Question Video: Finding a Vector given Its Norm and Direction Angles Mathematics

Find vector 𝐀 whose norm is 41 and whose direction angles are (135°, 120°, 60°).

02:24

Video Transcript

Find vector 𝐀 whose norm is 41 and whose direction angles are 135 degrees, 120 degrees, and 60 degrees.

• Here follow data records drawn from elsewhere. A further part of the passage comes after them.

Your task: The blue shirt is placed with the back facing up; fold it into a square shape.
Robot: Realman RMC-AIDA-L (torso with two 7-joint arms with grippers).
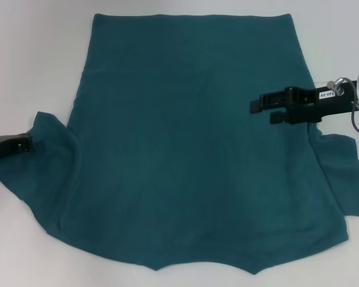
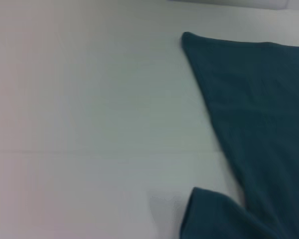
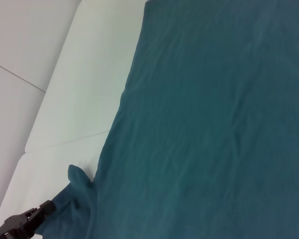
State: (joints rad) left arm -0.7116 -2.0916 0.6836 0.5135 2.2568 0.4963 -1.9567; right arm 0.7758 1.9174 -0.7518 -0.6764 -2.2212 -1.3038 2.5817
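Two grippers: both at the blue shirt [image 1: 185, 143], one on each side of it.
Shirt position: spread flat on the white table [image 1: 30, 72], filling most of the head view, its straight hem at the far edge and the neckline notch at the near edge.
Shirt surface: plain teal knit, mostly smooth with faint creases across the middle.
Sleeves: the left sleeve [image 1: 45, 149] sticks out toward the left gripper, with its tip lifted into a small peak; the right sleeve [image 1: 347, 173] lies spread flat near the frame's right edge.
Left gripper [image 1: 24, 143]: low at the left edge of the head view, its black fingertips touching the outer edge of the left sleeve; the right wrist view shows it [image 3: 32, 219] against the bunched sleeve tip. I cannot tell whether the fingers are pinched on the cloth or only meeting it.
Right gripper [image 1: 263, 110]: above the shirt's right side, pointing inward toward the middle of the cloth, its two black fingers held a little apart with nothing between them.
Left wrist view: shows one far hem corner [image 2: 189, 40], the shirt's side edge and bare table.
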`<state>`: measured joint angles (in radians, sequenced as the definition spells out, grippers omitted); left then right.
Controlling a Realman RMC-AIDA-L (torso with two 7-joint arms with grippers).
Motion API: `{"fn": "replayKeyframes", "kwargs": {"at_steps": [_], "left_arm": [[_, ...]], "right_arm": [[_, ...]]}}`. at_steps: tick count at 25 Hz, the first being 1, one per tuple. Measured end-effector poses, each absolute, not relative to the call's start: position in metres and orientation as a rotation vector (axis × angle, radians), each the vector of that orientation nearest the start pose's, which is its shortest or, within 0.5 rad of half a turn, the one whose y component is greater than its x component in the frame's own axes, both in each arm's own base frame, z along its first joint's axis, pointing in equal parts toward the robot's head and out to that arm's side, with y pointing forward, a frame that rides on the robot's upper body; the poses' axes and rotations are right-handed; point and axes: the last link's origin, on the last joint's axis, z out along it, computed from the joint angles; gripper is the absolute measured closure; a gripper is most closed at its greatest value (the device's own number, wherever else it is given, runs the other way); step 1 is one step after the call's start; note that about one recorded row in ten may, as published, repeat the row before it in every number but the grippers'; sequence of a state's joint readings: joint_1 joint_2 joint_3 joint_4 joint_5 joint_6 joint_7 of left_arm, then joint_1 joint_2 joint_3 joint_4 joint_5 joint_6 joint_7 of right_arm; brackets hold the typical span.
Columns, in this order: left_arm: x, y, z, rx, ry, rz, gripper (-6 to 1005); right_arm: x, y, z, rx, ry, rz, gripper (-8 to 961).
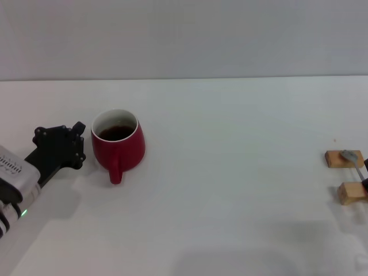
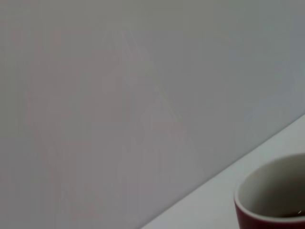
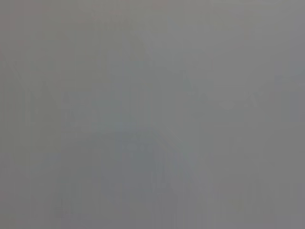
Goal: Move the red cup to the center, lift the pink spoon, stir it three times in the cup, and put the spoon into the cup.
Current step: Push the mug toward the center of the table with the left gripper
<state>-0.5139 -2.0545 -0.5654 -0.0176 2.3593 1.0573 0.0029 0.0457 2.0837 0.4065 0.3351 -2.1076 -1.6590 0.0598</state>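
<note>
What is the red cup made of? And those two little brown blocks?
The red cup looks like glazed ceramic: smooth dark-red outside, white inside, thick rounded wall and handle. The two little blocks look like bare wood: tan, matte, square-cut. The left gripper sits just beside the cup.

Count on the desk [image 1: 230, 172]: 1 red cup [image 1: 119, 144], dark liquid inside, one handle. 1 spoon [image 1: 352, 158], resting across 2 wooden blocks [image 1: 343, 158], far right. 1 gripper [image 1: 72, 146] in view, left side, just beside the cup. Nothing else countable in the wrist views beyond the same cup.
</note>
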Motion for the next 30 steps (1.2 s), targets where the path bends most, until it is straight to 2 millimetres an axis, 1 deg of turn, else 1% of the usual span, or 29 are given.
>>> {"fn": "replayKeyframes", "kwargs": {"at_steps": [5, 11, 24, 30], "left_arm": [[-0.333, 0.343, -0.038, -2.004, -0.192, -0.308, 1001], [-0.332, 0.345, -0.04, -2.023, -0.187, -0.289, 1001], [-0.329, 0.338, -0.05, -2.083, -0.148, -0.288, 1001], [-0.326, 0.326, -0.061, -2.126, -0.131, -0.325, 1001]], "right_arm": [[0.32, 0.18, -0.029, -1.522, 0.441, 0.937, 260], [0.319, 0.179, -0.029, -1.519, 0.44, 0.939, 260], [0.319, 0.179, -0.028, -1.523, 0.436, 0.94, 258], [0.32, 0.176, -0.028, -1.521, 0.439, 0.939, 259]]}}
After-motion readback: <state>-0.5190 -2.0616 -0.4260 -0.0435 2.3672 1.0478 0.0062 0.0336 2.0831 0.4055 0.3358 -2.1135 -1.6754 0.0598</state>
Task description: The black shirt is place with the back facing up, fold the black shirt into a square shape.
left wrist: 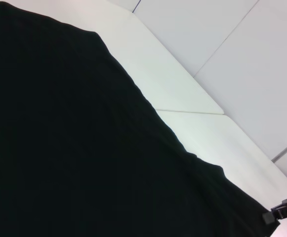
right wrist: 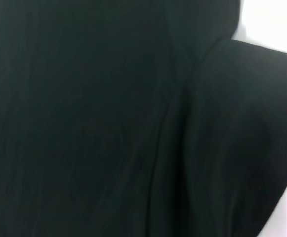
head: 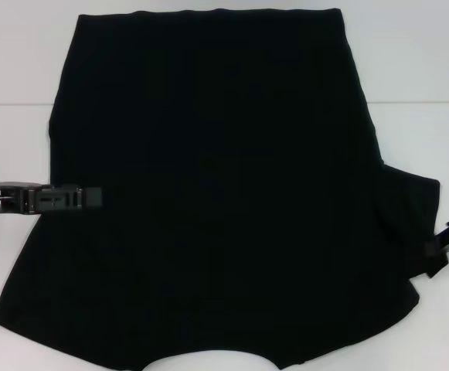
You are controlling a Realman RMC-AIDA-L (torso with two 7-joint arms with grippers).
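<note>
The black shirt [head: 216, 193] is soft, matt cloth; the counter [head: 409, 69] under it looks smooth, white and faintly glossy.

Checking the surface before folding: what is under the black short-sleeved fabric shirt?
The black shirt lies spread on a white table, bare around its edges. Whatever lies beneath the fabric itself is covered and cannot be seen.

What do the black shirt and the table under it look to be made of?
The black shirt looks like soft matte knit fabric, probably cotton: it lies limp, with shallow creases and no shine. The table looks like smooth white laminate or painted board, faintly glossy, with thin seams between panels; the exact material is unclear.
</note>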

We know that the norm of a vector is its magnitude and that the direction vectors 𝛼, 𝛽, and 𝛾 are the angles between the unit vectors 𝐢, 𝐣, and 𝐤 and the vector 𝐯. We also know that the direction cosines are such that cos 𝛼 is equal to 𝐯 sub 𝑥 over the magnitude of 𝐯, cos 𝛽 is equal to 𝐯 sub 𝑦 over the magnitude of 𝐯, and cos 𝛾 is equal to 𝐯 sub 𝑧 over the magnitude of 𝐯, where the vector 𝐯 has components 𝐯 sub 𝑥, 𝐯 sub 𝑦, and 𝐯 sub 𝑧. Substituting in our values for 𝛼 and the magnitude, we see that the cos of 135 degrees is equal to 𝐀 sub 𝑥 over 41. We can then multiply both sides of this equation by 41. 𝐀 sub 𝑥 is equal to negative 41 root two over two. This is the 𝑥-component of our vector 𝐀.

In the same way, considering angle 𝛽, we have the cos of 120 degrees is equal to 𝐀 sub 𝑦 over 41. Once again, we multiply both sides of the equation by 41 such that 𝐀 sub 𝑦 is equal to negative 41 over two. Finally, we have the cos of 60 degrees, angle 𝛾, is equal to 𝐀 sub 𝑧 divided by 41. 𝐀 sub 𝑧 is therefore equal to 41 multiplied by the cos of 60 degrees, which in turn is equal to 41 over two. This means that vector 𝐀 has components negative 41 root two over two, negative 41 over two, and 41 over two. This is the vector whose magnitude or norm is 41 and direction angles are 135, 120, 60 degrees.